What needs to be done ->
Reproduce exactly the lines below, from the first through the one containing "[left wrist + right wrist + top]", and nothing more.

Dataset content ->
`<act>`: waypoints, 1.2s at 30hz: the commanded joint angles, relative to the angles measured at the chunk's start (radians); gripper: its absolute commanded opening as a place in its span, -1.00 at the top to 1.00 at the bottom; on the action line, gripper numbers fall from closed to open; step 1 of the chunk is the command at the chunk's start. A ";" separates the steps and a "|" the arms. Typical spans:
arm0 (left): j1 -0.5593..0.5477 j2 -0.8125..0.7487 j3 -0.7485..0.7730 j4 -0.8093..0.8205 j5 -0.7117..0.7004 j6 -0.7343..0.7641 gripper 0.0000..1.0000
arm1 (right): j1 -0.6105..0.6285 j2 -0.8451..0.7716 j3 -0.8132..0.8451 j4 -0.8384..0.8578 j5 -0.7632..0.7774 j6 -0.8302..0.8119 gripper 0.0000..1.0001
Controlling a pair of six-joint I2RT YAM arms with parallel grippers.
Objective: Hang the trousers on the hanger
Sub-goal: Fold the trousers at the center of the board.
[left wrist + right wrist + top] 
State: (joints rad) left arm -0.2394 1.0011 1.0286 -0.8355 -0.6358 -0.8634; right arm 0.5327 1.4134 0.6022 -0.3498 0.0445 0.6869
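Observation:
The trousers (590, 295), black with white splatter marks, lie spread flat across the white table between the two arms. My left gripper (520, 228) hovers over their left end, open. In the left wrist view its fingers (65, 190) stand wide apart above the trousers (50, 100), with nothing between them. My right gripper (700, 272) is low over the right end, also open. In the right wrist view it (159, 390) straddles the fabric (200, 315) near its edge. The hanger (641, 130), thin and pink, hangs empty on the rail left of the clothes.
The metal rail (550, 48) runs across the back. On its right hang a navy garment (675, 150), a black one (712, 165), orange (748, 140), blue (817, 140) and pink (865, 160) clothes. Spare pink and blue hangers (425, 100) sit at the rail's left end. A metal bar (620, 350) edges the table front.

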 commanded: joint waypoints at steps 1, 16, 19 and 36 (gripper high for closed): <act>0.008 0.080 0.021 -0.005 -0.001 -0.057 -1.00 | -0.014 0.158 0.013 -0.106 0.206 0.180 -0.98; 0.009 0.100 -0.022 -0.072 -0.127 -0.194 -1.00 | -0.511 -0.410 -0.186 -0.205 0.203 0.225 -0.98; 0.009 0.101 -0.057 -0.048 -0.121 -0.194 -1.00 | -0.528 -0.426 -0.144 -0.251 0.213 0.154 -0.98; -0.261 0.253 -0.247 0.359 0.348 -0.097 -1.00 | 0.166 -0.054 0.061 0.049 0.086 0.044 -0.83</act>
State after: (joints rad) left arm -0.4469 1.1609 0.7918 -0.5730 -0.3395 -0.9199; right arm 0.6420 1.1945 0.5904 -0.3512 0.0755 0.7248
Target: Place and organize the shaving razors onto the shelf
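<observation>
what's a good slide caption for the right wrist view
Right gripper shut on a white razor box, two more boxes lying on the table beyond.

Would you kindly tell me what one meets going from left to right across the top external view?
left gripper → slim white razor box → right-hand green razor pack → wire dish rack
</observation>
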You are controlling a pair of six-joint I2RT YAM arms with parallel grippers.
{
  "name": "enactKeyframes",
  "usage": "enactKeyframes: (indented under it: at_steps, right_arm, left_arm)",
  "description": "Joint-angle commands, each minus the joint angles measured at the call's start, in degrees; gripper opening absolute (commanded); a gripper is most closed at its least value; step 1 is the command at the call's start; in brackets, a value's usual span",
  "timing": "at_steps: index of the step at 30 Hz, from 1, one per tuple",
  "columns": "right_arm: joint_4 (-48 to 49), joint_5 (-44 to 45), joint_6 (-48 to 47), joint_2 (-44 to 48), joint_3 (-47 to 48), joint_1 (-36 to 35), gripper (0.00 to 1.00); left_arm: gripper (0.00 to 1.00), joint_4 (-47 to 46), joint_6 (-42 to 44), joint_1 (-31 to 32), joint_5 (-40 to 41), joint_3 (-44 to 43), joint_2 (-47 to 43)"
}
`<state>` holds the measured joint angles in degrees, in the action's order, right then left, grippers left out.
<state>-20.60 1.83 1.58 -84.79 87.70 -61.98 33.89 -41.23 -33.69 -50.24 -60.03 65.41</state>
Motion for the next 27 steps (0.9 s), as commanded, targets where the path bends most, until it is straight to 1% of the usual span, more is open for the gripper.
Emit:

Solution to this exercise ->
`<act>`: waypoints, 1.2s at 30hz: the commanded joint angles, relative to the angles measured at the chunk's start (radians); gripper: its absolute commanded opening as a place in its span, -1.00 at the top to 1.00 at the bottom; on the action line, gripper numbers fall from closed to open; step 1 of the chunk is the command at the chunk's start. A ";" separates the steps and a "|" the arms. Typical spans:
arm0 (left): j1 -0.5593..0.5477 j2 -0.8125..0.7487 j3 -0.7485..0.7730 j4 -0.8093..0.8205 j5 -0.7117..0.7004 j6 -0.7343..0.7641 gripper 0.0000..1.0000
arm1 (right): j1 -0.6105..0.6285 j2 -0.8451..0.7716 j3 -0.8132..0.8451 j4 -0.8384..0.8578 j5 -0.7632..0.7774 j6 -0.8302..0.8119 gripper 0.0000..1.0001
Controlling a pair of six-joint I2RT YAM arms with parallel grippers.
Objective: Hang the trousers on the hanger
Sub-goal: Fold the trousers at the center of the board.
[left wrist + right wrist + top] 

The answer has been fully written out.